TASK DESCRIPTION> In full and without edits, write out the data that follows.
++++
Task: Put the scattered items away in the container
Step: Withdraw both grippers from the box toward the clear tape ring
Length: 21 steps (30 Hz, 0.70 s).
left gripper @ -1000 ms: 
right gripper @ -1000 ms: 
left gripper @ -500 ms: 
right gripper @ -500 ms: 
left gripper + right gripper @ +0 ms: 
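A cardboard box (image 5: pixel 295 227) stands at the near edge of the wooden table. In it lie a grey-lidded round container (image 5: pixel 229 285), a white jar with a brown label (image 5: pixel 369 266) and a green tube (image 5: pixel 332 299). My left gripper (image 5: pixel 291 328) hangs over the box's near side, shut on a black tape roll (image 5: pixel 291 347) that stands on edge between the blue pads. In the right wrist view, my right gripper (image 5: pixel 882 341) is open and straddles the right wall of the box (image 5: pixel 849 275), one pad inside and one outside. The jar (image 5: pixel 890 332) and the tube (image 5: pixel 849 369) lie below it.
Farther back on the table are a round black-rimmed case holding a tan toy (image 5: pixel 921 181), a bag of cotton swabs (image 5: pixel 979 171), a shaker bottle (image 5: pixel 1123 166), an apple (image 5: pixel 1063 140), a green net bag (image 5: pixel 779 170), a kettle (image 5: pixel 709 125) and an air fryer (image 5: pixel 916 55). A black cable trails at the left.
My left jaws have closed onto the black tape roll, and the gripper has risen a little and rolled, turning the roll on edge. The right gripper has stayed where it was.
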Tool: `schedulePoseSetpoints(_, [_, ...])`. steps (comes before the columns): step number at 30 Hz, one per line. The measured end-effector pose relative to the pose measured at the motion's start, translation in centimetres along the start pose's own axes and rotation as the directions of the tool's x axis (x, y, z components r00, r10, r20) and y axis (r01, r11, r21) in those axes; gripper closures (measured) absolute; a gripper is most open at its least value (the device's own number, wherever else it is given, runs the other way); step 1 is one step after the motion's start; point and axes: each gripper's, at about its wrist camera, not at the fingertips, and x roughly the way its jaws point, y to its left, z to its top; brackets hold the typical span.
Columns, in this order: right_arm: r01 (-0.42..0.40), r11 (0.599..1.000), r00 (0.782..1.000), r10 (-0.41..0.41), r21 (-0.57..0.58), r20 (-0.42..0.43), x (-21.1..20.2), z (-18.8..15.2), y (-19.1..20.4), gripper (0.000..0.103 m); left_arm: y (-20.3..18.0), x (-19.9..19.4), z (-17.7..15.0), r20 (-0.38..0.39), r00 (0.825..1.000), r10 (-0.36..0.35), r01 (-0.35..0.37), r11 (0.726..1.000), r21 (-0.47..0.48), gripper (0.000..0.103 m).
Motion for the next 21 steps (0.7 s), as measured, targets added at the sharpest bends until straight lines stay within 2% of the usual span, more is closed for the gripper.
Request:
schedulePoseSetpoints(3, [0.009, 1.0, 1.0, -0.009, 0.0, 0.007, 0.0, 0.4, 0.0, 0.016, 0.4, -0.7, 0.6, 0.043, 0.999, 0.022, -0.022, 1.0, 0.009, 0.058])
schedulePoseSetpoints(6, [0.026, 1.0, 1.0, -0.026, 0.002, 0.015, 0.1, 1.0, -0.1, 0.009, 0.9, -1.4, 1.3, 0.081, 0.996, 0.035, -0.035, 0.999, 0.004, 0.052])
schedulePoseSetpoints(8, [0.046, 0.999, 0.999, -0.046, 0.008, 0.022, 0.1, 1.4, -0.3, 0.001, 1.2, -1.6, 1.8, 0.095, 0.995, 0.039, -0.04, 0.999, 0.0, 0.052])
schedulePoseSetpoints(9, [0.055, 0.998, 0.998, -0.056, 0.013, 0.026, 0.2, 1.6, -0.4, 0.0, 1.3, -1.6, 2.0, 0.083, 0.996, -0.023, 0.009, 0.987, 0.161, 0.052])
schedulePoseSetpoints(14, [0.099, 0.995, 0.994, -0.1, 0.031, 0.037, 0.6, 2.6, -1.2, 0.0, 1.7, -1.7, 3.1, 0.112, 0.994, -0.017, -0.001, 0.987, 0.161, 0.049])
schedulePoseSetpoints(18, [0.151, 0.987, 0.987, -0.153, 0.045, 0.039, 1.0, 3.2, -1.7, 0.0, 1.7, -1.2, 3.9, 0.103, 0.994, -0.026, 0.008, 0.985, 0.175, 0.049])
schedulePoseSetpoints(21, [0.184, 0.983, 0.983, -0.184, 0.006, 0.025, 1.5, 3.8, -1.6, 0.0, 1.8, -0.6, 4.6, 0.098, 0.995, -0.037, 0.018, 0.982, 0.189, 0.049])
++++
RESULT OF THE TASK>
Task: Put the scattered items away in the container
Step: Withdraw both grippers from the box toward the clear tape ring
Length: 21 steps (30 Hz, 0.70 s).
left gripper @ -1000 ms: 
right gripper @ -1000 ms: 
left gripper @ -500 ms: 
right gripper @ -500 ms: 
left gripper + right gripper @ +0 ms: 
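A cardboard box (image 5: pixel 295 227) stands at the near edge of the wooden table. In it lie a grey-lidded round container (image 5: pixel 229 285), a white jar with a brown label (image 5: pixel 369 266) and a green tube (image 5: pixel 332 299). My left gripper (image 5: pixel 291 328) hangs over the box's near side, shut on a black tape roll (image 5: pixel 291 347) that stands on edge between the blue pads. In the right wrist view, my right gripper (image 5: pixel 882 341) is open and straddles the right wall of the box (image 5: pixel 849 275), one pad inside and one outside. The jar (image 5: pixel 890 332) and the tube (image 5: pixel 849 369) lie below it.
Farther back on the table are a round black-rimmed case holding a tan toy (image 5: pixel 921 181), a bag of cotton swabs (image 5: pixel 979 171), a shaker bottle (image 5: pixel 1123 166), an apple (image 5: pixel 1063 140), a green net bag (image 5: pixel 779 170), a kettle (image 5: pixel 709 125) and an air fryer (image 5: pixel 916 55). A black cable trails at the left.
My left jaws have closed onto the black tape roll, and the gripper has risen a little and rolled, turning the roll on edge. The right gripper has stayed where it was.
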Tool: `schedulePoseSetpoints(_, [_, ...])`. steps (comes before the columns): step number at 30 Hz, one per line. The measured end-effector pose relative to the pose measured at the motion's start, translation in centimetres along the start pose's own axes and rotation as the directions of the tool's x axis (x, y, z components r00, r10, r20) and y axis (r01, r11, r21) in those axes; gripper closures (measured) absolute; a gripper is most open at its least value (the device's own number, wherever else it is given, runs the other way); step 1 is one step after the motion's start; point and axes: each gripper's, at about its wrist camera, not at the fingertips, and x roughly the way its jaws point, y to its left, z to its top; brackets hold the typical span.
Columns, in this order: right_arm: r01 (-0.42..0.40), r11 (0.599..1.000), r00 (0.782..1.000), r10 (-0.41..0.41), r21 (-0.57..0.58), r20 (-0.42..0.43), x (-21.1..20.2), z (-18.8..15.2), y (-19.1..20.4), gripper (0.000..0.103 m); left_arm: y (-20.3..18.0), x (-19.9..19.4), z (-17.7..15.0), r20 (-0.38..0.39), r00 (0.825..1.000), r10 (-0.36..0.35), r01 (-0.35..0.37), r11 (0.726..1.000), r21 (-0.47..0.48), gripper (0.000..0.103 m).
Motion for the next 21 steps (0.7 s), as measured, targets added at the sharpest bends until straight lines stay within 2% of the usual span, more is closed for the gripper.
Request:
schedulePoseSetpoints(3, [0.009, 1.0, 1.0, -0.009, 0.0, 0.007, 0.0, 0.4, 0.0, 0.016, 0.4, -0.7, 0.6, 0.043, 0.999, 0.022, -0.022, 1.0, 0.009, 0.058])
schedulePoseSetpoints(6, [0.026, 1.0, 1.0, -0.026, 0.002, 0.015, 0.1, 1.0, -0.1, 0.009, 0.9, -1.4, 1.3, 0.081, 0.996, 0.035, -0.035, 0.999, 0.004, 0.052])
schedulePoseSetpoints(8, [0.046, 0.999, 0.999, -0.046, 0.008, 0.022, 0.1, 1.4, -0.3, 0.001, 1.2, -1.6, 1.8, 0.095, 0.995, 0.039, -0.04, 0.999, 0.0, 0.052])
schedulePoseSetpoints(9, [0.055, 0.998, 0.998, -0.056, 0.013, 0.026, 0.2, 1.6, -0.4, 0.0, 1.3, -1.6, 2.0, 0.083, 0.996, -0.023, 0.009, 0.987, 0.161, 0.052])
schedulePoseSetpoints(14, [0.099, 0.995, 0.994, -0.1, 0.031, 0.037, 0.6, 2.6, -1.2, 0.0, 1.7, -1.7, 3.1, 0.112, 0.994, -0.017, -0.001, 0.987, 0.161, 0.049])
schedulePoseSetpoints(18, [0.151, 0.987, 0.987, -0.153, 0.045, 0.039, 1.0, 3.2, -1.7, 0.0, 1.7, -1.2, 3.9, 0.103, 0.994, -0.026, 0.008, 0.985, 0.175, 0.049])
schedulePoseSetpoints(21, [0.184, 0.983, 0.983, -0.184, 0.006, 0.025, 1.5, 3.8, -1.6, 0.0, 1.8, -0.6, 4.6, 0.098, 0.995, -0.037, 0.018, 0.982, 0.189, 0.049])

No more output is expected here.